- The Enterprise server version is 10.4.12 or higher
- ColumnStore engine already installed
Connect to the MariaDB client using the root user or a user with necessary priviliges to be able to install a new plugin/engine. Once connected, execute the spider scripts /usr/share/mysql/install_spider.sql
which are natively privided with the server. This script will install Spider engine on the server.
es-201 [mydb]> SOURCE /usr/share/mysql/install_spider.sql
Query OK, 0 rows affected, 1 warning (0.000 sec)

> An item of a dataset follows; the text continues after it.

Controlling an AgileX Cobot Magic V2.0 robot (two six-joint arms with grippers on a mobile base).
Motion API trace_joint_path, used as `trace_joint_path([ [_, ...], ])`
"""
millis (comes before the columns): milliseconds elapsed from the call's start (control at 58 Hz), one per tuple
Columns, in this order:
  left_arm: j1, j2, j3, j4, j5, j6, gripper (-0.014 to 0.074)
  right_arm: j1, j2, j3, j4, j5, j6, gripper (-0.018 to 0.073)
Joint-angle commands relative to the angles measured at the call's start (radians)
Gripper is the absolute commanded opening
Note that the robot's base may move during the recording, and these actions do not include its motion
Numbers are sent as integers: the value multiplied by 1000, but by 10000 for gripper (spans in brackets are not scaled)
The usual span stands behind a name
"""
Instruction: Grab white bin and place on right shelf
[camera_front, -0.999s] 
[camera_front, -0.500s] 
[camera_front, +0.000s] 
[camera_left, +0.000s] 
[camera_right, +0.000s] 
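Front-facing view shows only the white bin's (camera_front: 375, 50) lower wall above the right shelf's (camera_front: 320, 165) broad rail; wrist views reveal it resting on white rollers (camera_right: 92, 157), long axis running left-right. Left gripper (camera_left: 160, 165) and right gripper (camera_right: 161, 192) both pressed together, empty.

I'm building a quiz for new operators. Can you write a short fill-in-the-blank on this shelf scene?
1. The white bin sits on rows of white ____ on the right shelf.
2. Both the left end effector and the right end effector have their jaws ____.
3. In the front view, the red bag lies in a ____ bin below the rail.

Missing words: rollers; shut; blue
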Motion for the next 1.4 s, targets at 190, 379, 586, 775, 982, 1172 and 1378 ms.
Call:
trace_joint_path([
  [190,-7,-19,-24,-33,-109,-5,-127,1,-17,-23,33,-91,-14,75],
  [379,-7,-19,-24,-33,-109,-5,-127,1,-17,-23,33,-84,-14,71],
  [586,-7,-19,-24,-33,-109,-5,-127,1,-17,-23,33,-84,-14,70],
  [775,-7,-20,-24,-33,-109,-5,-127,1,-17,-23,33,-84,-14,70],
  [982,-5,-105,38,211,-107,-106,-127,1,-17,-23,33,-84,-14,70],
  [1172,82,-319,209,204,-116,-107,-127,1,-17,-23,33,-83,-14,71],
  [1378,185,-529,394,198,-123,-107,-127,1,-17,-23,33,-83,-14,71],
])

Query OK, 0 rows affected (0.005 sec)
Empty set (0.007 sec)
Empty set (0.007 sec)
Query OK, 0 rows affected (0.008 sec)
Query OK, 0 rows affected (0.003 sec)
es-201 [mydb]> show engines;
+--------------------+---------+-------------------------------------------------------------------------------------------------+--------------+------+------------+
| Engine | Support | Comment | Transactions | XA | Savepoints |
+--------------------+---------+-------------------------------------------------------------------------------------------------+--------------+------+------------+
| Columnstore | YES | ColumnStore storage engine | YES | NO | NO |
| SPIDER | YES | Spider storage engine | YES | YES | NO |
| MRG_MyISAM | YES | Collection of identical MyISAM tables | NO | NO | NO |
| CSV | YES | Stores tables as CSV files | NO | NO | NO |
| MEMORY | YES | Hash based, stored in memory, useful for temporary tables | NO | NO | NO |
| MyISAM | YES | Non-transactional engine with good performance and small data footprint | NO | NO | NO |
| Aria | YES | Crash-safe tables with MyISAM heritage. Used for internal temporary tables and privilege tables | NO | NO | NO |
| InnoDB | DEFAULT | Supports transactions, row-level locking, foreign keys and encryption for tables | YES | YES | YES |
| PERFORMANCE_SCHEMA | YES | Performance Schema | NO | NO | NO |
| S3 | NO | Read only table stored in S3. Created by running ALTER TABLE table_name ENGINE=s3 | NULL | NULL | NULL |
| SEQUENCE | YES | Generated tables filled with sequential values | YES | NO | YES |
| wsrep | YES | Wsrep replication plugin | NO | NO | NO |
+--------------------+---------+-------------------------------------------------------------------------------------------------+--------------+------+------------+
11 rows in set (0.000 sec)
Create a dedicated user to be used by the Spider engine and grant all privileges to the database which we want accessed through the Spider engine.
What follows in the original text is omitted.